Credello: Since the first FICO scoring model was released in 1989, few updates have been made to how credit reporting agencies tally your score. That's all begun to change thanks to the economic conditions younger generations face. With the lack of options for homeownership and other reasons to apply for large loans, both Millennials and Gen Z are disrupting the traditional borrowing world and forcing banks, and the reporting agencies they use for credit scores, to adjust. 

Here's a quick overview of how multiple credit scoring models are coming into the mainstream and how they can affect your options for borrowing money.

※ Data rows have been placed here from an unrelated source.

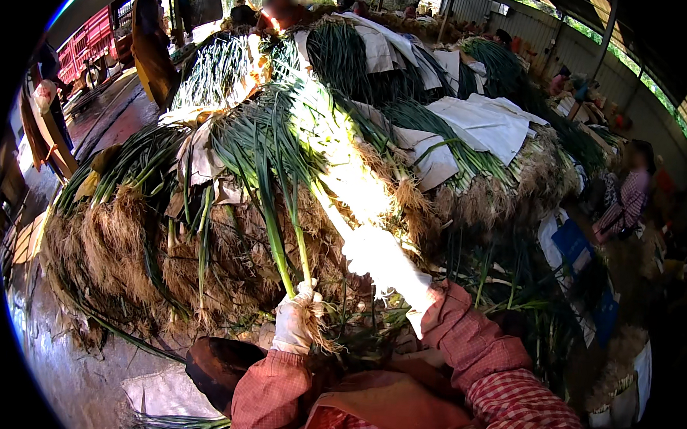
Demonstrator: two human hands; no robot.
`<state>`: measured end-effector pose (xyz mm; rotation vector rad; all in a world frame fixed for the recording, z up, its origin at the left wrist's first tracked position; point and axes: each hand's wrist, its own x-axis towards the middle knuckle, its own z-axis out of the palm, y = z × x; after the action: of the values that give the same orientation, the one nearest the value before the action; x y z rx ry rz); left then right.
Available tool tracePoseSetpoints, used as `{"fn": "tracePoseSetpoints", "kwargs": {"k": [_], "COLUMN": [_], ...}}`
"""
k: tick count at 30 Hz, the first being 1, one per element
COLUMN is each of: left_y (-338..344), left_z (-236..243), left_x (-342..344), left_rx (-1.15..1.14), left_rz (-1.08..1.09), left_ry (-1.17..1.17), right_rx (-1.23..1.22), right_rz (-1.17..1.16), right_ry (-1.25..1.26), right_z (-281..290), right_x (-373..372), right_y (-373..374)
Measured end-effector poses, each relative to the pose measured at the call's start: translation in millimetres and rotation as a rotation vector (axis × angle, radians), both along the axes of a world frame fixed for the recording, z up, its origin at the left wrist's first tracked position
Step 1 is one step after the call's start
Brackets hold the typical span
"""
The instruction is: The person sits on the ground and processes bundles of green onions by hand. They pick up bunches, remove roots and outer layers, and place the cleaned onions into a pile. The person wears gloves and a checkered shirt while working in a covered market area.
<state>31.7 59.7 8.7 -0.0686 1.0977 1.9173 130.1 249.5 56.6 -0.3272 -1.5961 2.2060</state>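
Note:
My left hand [294, 320], in a pale work glove, is closed around the root ends of a couple of green onions [279, 254]. Their green stalks rise and lean against the pile, with brown roots hanging by the fingers. Sunlight washes out my right hand [380, 258], also gloved, which reaches farther forward. A pale green onion stalk [331, 208] runs into its fingers, which look closed on it, though glare blurs the detail. Beyond both hands lies a large heap of green onions [316, 129], its shaggy roots [120, 239] facing me on the left.
White sheets [478, 124] cover parts of the heap. Loose stalks lie low on the right, near a blue-and-white sack [572, 244]. A person in a checked shirt [628, 196] sits at right; others stand behind. A red truck [89, 46] is parked at far left.

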Motion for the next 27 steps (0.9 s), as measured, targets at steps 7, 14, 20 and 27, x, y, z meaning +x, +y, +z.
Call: {"fn": "tracePoseSetpoints", "kwargs": {"k": [7, 14, 20, 27], "left_y": [-1.6, 8.9, 10.6, 8.3], "left_z": [15.4, 11.7, 11.4, 5.8], "left_x": [2.1, 8.9, 13.6, 11.4], "left_rx": [0.072, 0.142, 0.15, 0.228], "left_rz": [-0.028, -0.045, -0.062, -0.037], "left_ry": [0.011, -0.034, -0.133, -0.099], "right_rx": [0.753, 1.032, 0.792, 0.782], "right_rz": [-0.923, -1.408, -0.08, -0.027], "right_ry": [-0.163, -0.667, -1.735, -0.661], "right_z": [109.2, -13.7, -96.2, 25.3], "right_x": [108.2, 326.8, 389.9, 71.9], "right_y": [67.4, 139.0, 82.2, 45.5]}}
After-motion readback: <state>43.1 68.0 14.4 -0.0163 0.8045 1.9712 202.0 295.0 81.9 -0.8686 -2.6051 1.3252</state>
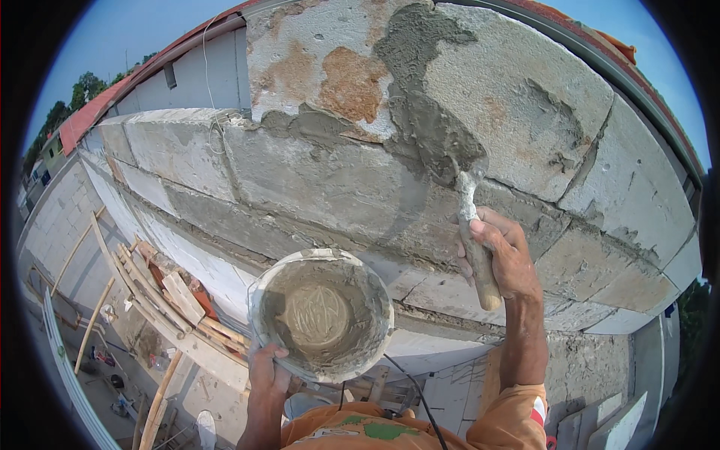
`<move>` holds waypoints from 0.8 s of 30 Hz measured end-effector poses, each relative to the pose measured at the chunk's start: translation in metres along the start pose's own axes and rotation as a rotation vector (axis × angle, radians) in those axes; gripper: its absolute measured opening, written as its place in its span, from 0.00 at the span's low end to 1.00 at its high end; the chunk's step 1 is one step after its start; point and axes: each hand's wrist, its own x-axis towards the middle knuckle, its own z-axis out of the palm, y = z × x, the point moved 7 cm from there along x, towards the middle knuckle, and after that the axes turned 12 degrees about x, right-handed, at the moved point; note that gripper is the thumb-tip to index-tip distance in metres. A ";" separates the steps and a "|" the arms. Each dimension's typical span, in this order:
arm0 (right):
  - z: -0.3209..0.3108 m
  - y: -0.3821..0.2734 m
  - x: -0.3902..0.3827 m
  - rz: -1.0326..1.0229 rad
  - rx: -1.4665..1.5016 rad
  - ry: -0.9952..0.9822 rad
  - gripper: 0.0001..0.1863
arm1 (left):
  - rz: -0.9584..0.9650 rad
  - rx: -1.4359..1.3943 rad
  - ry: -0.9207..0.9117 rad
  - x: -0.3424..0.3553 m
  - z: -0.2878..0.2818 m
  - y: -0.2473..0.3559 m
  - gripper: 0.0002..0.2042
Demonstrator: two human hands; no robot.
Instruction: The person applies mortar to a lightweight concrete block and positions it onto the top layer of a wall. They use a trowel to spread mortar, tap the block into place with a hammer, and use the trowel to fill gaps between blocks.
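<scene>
The right hand [504, 255] is gripping the wooden handle of a trowel [471, 196], whose blade is pressing wet grey mortar [431, 131] into the upright joint of the block wall [330, 176] just ahead. The left hand [266, 367] is clasping the near rim of a mortar-smeared bucket [321, 313], lower and to the left. With the bucket tipping and held only by its rim, it is likely at risk of slipping toward the timber [161, 296] far below, and loose mortar could be dropping off the blade.

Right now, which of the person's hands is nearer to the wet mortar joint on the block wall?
The right hand. It grips the trowel, whose blade touches the wet mortar joint just above it. The left hand is lower down, holding the mortar bucket by its rim.
</scene>
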 end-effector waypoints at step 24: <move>0.021 0.038 -0.013 -0.108 0.319 -0.097 0.15 | 0.005 0.004 0.068 0.018 -0.040 -0.011 0.21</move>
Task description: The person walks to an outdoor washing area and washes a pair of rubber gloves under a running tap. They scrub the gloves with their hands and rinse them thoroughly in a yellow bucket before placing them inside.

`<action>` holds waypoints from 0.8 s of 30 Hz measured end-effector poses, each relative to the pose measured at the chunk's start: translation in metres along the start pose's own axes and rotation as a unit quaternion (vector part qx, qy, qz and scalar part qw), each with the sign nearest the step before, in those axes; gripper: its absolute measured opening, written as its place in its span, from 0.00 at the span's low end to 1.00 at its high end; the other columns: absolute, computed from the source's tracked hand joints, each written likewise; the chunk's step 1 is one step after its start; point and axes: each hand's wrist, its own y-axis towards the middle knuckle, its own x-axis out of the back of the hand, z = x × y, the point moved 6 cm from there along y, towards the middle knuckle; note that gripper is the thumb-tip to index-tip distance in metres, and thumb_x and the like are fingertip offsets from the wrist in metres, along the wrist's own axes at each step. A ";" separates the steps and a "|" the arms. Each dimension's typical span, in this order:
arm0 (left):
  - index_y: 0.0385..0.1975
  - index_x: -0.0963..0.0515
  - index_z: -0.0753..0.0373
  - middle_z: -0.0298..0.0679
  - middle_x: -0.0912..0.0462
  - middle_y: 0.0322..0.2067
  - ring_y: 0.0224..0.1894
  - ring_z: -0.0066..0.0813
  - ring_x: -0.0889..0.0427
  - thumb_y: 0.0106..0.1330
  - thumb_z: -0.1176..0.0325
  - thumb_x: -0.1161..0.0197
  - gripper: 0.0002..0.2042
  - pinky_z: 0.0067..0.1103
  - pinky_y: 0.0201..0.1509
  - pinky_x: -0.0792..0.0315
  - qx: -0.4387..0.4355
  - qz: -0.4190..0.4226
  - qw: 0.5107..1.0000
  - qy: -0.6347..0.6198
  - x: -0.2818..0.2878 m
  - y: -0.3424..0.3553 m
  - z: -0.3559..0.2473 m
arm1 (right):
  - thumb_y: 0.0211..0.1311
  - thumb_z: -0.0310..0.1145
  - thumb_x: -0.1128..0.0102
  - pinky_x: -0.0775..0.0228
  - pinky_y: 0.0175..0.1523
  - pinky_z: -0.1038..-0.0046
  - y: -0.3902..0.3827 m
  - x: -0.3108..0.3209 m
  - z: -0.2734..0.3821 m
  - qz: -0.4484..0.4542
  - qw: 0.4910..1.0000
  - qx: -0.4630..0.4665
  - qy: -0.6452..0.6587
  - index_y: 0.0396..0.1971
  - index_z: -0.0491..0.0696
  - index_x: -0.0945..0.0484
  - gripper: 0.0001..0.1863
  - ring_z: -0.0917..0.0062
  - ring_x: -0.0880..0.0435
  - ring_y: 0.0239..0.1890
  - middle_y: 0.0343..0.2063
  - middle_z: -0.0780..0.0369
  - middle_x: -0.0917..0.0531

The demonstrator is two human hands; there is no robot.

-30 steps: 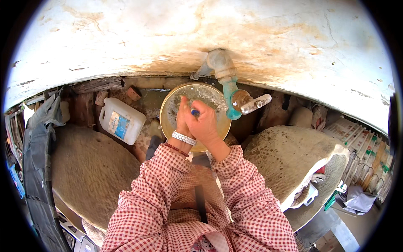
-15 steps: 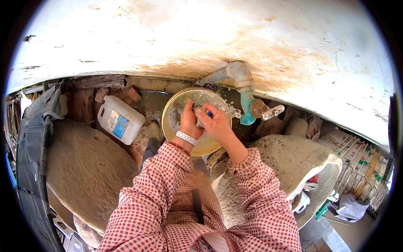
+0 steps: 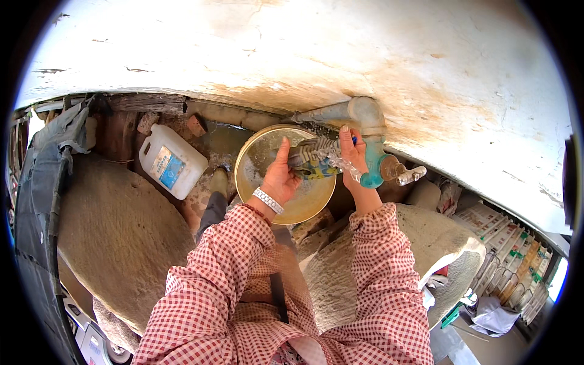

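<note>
A wet cloth [image 3: 315, 159], striped grey with yellow and blue patches, is stretched sideways over a round yellowish metal basin [image 3: 286, 214]. Its left end is gripped in my left hand [image 3: 281, 179], thumb pointing up. My right hand [image 3: 354, 155] grips the other end beside the tap; a small blue patch shows at its fingers. Clear water splashes over the cloth near my right hand, from the turquoise pipe end of the tap [image 3: 372, 176]. Water stands in the basin. Whether the cloth is a garment, I cannot make out.
A stained white wall [image 3: 292, 55] rises behind the tap. A white plastic jug [image 3: 173, 161] stands left of the basin. Large stone slabs flank me, one at left [image 3: 115, 219] and one at right [image 3: 420, 234]. Stacked crates [image 3: 511, 249] lie at far right.
My hands have moved apart, the right one toward the tap. The bunched cloth between them is now drawn out lengthwise into the water stream.
</note>
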 end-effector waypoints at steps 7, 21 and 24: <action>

A quick overview of traditional credit scoring models

Banks and lenders use three reporting agencies to pull your credit score: Experian, TransUnion, and Equifax. These agencies use one of two scoring models:

FICO - The Fair Isaac Corporation created the first credit score, and their model is the most popular method. FICO scores range from 300-850 and are based on five weighted factors:

  • On-time payments (35%)
  • Amounts owed (30%)
  • Length of credit history (15%)
  • New credit (10%)
  • Credit mix (10%)

VantageScore - Created in 2006 by the three reporting agencies, this score is more weighted on your number of on-time payments than a FICO score and is easier to get (it typically takes a month to generate a VantageScore while FICO scores aren't determined until after six months). It also uses the range of 300-850 and has multiple weighted factors in determining your score:

  • On-time payments (40%)
  • Amounts owed (34%), which is the sum of:
  • Credit utilization (20%)
  • Balances (11%)
  • Available credit (3%)
  • Depth of credit (21%)
  • Recent credit applications (5%)

The new models becoming available

As the younger generations dominate the workforce, it's becoming clear that traditional methods of generating credit scores aren't working anymore. Thankfully, new options are coming into the marketplace to make getting approved for borrowing money more in line with the current economy:

Experian Boost - Launched in 2019 by Experian, this is an optional program anyone can sign up for that wants to improve their FICO scores. The "boost" comes from Experian looking into your financial history to see how well you pay bills on time. If your history shows a strong record for keeping on track with bill payments for things like rent, utilities, streaming services, etc., you can expect an instant increase in your credit score.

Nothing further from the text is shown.